_EXERCISE_
Every line of the data below is to be given again as it appears, with the images removed.

_EXERCISE DATA_
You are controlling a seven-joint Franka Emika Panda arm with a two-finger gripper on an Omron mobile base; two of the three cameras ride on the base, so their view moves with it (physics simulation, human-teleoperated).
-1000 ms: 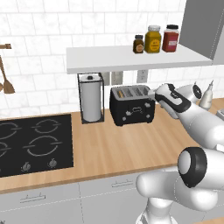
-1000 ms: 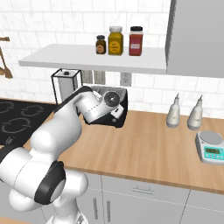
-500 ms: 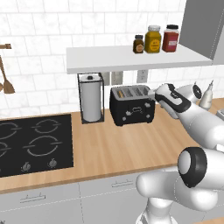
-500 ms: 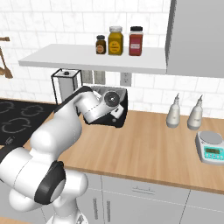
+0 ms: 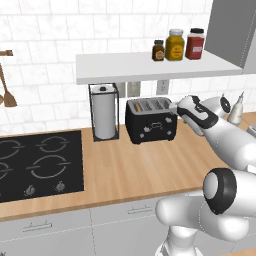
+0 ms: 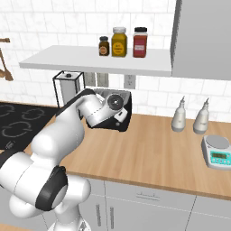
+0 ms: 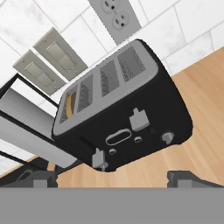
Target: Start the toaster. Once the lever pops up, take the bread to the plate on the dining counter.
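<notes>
The toaster [image 5: 151,121] stands at the back of the wooden tabletop [image 5: 150,167], just beside the paper towel holder [image 5: 104,112], and the bread [image 7: 70,106] is seen as a tan edge inside one of the outer slots in the hand view. The pincer [image 7: 113,175] is held with its tips wide apart and nothing between them, aimed at the toaster's front. Two levers are seen on that front: one [image 7: 99,159] sits low and the other [image 7: 138,119] sits higher. A wrong lever could be pressed, since it is judged that only the one serving the bread's slots starts the toasting that matters. A tip could also slide off the small lever if the approach is skewed, or the knobs [image 7: 166,138] could be struck instead. A hard push could shove the light toaster back toward the wall or against the towel holder. From the right base view most of the toaster is covered by the arm. In the left base view the tips are hidden behind the wrist [image 5: 196,111]. Which lever belongs to the bread's slot cannot be told with certainty.
</notes>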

_TASK ANSWER_
You are controlling a seven-joint Franka Emika Panda arm with a two-finger gripper on an Omron mobile base; two of the three cameras ride on the base, so their view moves with it (physics simulation, human-teleoperated).
-1000 ms: 
-1000 ms: 
-500 ms: 
-500 ms: 
+0 ms: 
+0 ms: 
+0 ms: 
Target: Start the toaster. Once the lever pops up, take the bread to the plate on the dining counter.
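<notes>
The toaster [image 5: 151,121] stands at the back of the wooden tabletop [image 5: 150,167], just beside the paper towel holder [image 5: 104,112], and the bread [image 7: 70,106] is seen as a tan edge inside one of the outer slots in the hand view. The pincer [image 7: 113,175] is held with its tips wide apart and nothing between them, aimed at the toaster's front. Two levers are seen on that front: one [image 7: 99,159] sits low and the other [image 7: 138,119] sits higher. A wrong lever could be pressed, since it is judged that only the one serving the bread's slots starts the toasting that matters. A tip could also slide off the small lever if the approach is skewed, or the knobs [image 7: 166,138] could be struck instead. A hard push could shove the light toaster back toward the wall or against the towel holder. From the right base view most of the toaster is covered by the arm. In the left base view the tips are hidden behind the wrist [image 5: 196,111]. Which lever belongs to the bread's slot cannot be told with certainty.
</notes>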

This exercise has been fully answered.